Scan the listing below. Report each line that includes "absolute".

##########

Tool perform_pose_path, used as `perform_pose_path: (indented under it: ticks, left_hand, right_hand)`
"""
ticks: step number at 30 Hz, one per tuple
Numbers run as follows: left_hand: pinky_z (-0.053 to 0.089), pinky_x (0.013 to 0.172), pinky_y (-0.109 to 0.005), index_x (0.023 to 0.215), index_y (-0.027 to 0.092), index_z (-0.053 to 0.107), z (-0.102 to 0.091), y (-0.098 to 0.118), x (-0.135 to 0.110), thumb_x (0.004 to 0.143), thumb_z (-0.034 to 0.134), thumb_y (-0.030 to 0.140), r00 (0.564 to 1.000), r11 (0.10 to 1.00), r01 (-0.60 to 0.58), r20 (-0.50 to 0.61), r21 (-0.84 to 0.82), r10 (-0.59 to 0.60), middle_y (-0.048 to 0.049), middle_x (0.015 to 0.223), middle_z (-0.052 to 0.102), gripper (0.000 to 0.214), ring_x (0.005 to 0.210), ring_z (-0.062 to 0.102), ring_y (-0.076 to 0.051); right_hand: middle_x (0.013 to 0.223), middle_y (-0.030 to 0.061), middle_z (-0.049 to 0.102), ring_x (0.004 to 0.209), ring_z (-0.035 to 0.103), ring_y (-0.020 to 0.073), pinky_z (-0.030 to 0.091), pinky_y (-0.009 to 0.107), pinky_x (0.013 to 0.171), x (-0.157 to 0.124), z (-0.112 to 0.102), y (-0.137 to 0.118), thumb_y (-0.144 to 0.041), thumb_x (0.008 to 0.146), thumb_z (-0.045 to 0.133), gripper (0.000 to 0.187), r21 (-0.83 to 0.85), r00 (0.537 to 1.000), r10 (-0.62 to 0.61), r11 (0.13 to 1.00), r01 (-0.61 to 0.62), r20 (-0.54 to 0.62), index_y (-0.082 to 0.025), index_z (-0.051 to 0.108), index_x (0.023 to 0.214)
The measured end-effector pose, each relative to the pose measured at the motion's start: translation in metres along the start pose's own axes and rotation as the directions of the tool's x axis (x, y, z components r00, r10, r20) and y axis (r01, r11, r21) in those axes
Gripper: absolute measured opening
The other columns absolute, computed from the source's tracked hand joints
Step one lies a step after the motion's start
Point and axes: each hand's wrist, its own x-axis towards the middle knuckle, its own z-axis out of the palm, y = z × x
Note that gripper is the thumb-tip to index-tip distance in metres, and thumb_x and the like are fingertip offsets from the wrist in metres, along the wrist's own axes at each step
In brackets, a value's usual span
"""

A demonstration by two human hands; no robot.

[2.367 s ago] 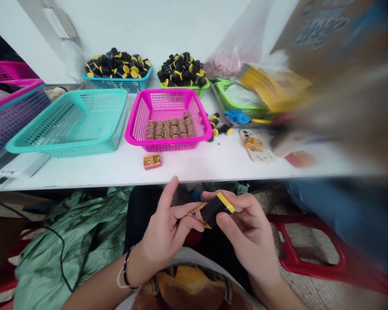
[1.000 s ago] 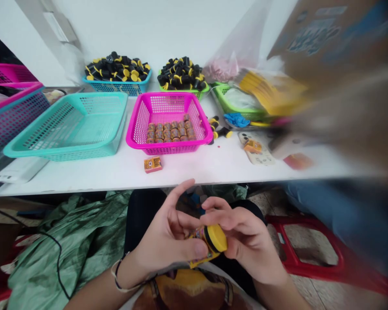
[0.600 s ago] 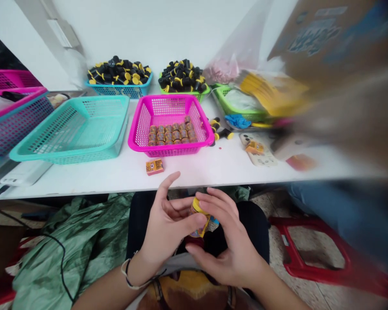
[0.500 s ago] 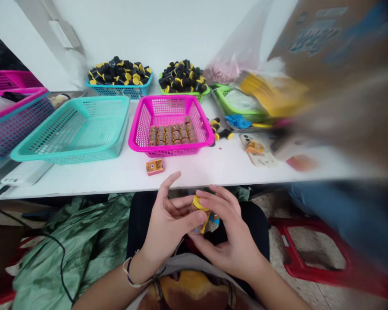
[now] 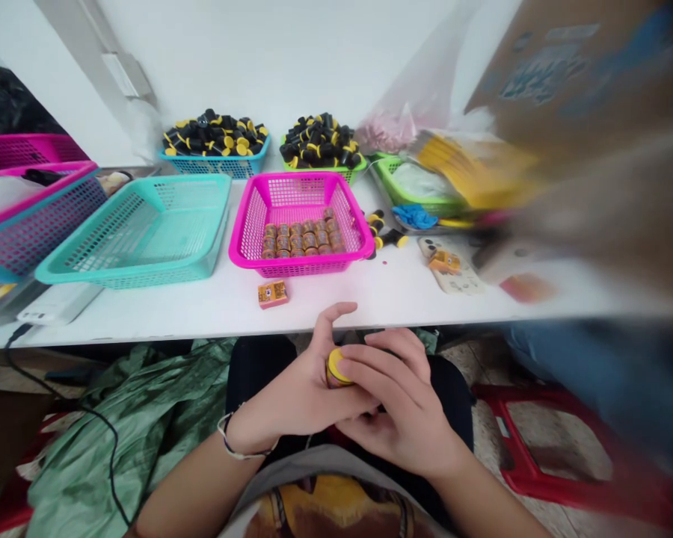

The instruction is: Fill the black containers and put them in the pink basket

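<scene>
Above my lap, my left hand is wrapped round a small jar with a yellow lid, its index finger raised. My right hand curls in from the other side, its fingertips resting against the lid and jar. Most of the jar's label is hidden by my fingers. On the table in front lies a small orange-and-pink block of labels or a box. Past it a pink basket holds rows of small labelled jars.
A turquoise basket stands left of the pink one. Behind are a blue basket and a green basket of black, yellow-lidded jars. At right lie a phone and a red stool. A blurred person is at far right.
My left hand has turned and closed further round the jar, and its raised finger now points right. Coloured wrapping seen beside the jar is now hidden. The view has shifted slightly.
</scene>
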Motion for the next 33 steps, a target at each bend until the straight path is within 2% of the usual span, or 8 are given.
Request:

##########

Answer to this exercise ::
Gripper: absolute measured opening
The other columns absolute, computed from the source's tracked hand joints

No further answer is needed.